On Thursday, the convict met his therapist for their weekly horse riding therapy session. On the way to the session, the therapist stopped with the suspect at a knife store in Geneva because he had received permission from prison officials to purchase a special knife in order to clean out horses’ hooves.

He is suspected of buying a different knife instead and using it to kill his 34-year-old therapist; her body was found in the forest near Geneva on Friday.

The suspect was arrested in the Polish-German border area on Sunday, the cantonal prosecutor’s office said on Sunday night, confirming earlier media reports. He was caught driving the white Citröen that was used to escort him from the prison toward the equestrian centre, justice officials said.

Swiss authorities are seeking to have the suspect extradited to Geneva where he faces charges of murder, confinement and theft.

Cantonal laws differ

Currently, every Swiss canton has different laws about how to punish offenders and how to treat them while they are serving their sentences. Following two recent cases of re-offense with deadly consequences – this most recent case and that of 19-year-old Marie, killed in May by her boyfriend who was serving out his murder sentence under house arrest – politicians have cried out for a standardised nationwide justice system and database of sex offenders.

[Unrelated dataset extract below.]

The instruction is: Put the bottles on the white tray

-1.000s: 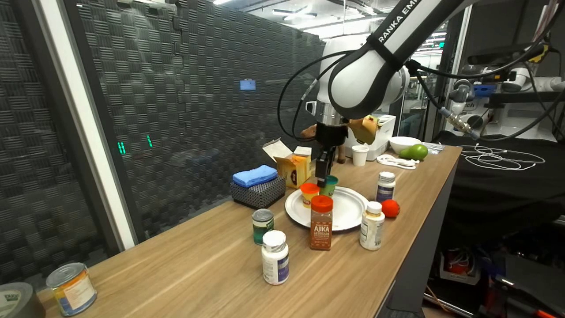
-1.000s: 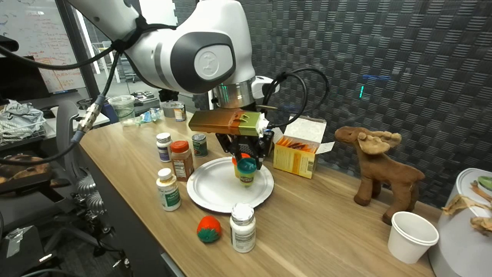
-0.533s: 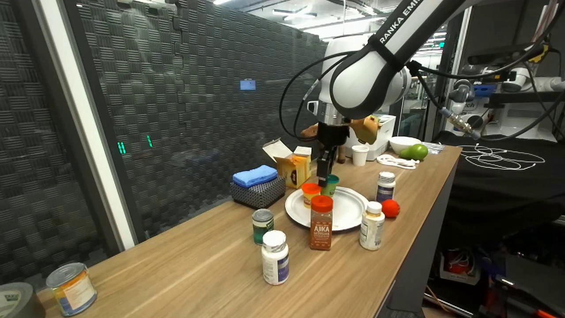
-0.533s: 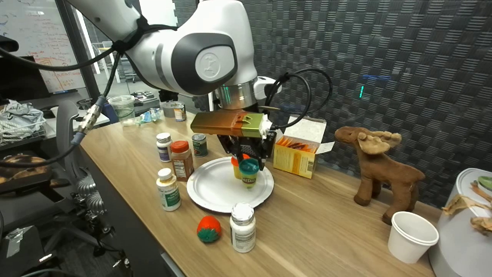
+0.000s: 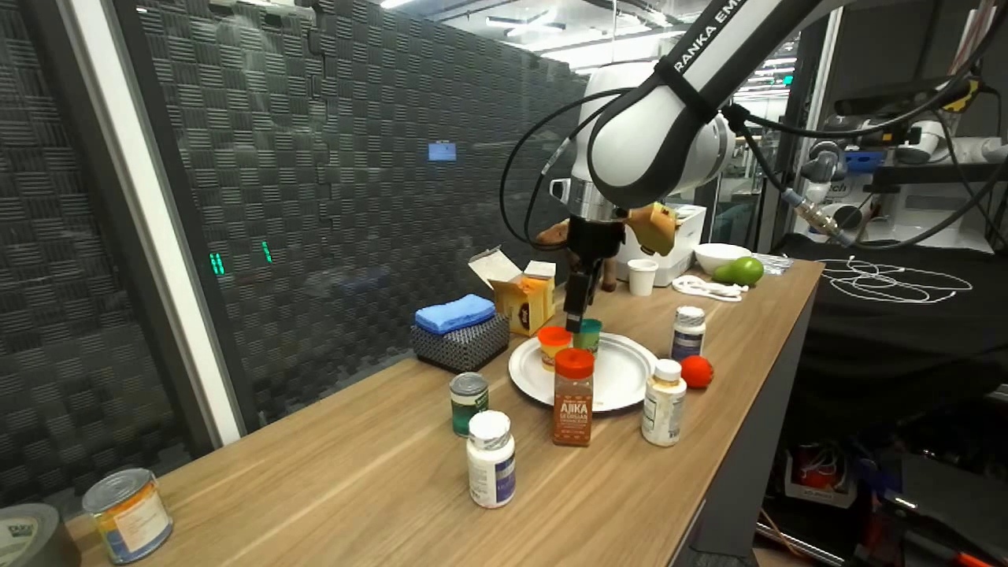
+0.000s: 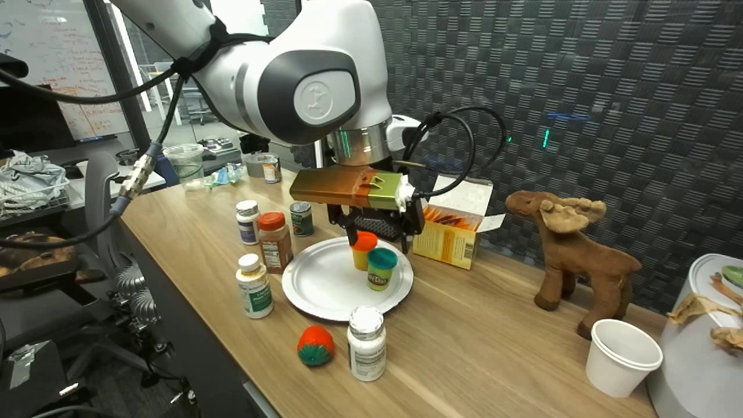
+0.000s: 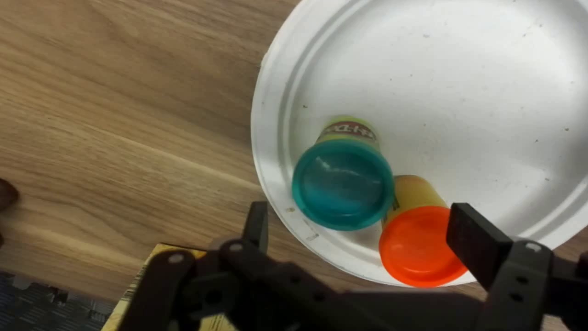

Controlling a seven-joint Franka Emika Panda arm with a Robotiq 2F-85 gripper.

“Our justice system has a lot of concern for convicts,” canton Vaud’s security director and cantonal parliamentarian Jacqueline de Quattro told the NZZ am Sonntag newspaper. “They get a lot of attention and care.”

But, she says, that’s often at the expense of public safety, especially in French-speaking Switzerland where cantonal laws are seen as more convict-friendly. Now, de Quattro and others are calling for nationwide reform of the justice system, or at least for unified reform in French-speaking Switzerland.

“This case shows that we need a national oversight system: the three justice systems in our country (northwest and central Switzerland, eastern Switzerland and Italian and French-speaking Switzerland) need to be unified and standards need to be established for the treatment of dangerous offenders,” echoes Beat Villiger, vice president of the cantonal conference of justice and police directors, in the SonntagsBlick tabloid.

And Anita Chaaban, whose nationwide initiative for lifelong imprisonment for certain offenders found guilty of sexual and violent crimes passed in a 2004 vote, told the SonntagsZeitung that plans for a new initiative are in the works. This time, she is calling for a nationwide offender database that doesn’t erase crimes committed several decades ago.

Although politicians from all sides of the political spectrum are calling for reform, André Kuhn, assistant professor of criminology and criminal law at the University of Lausanne, pointed out on Swiss radio that the “La Pâquerette” prison, where the suspect now on the loose was being held, has had thousands of cases with very good results for every case as dramatic as this one.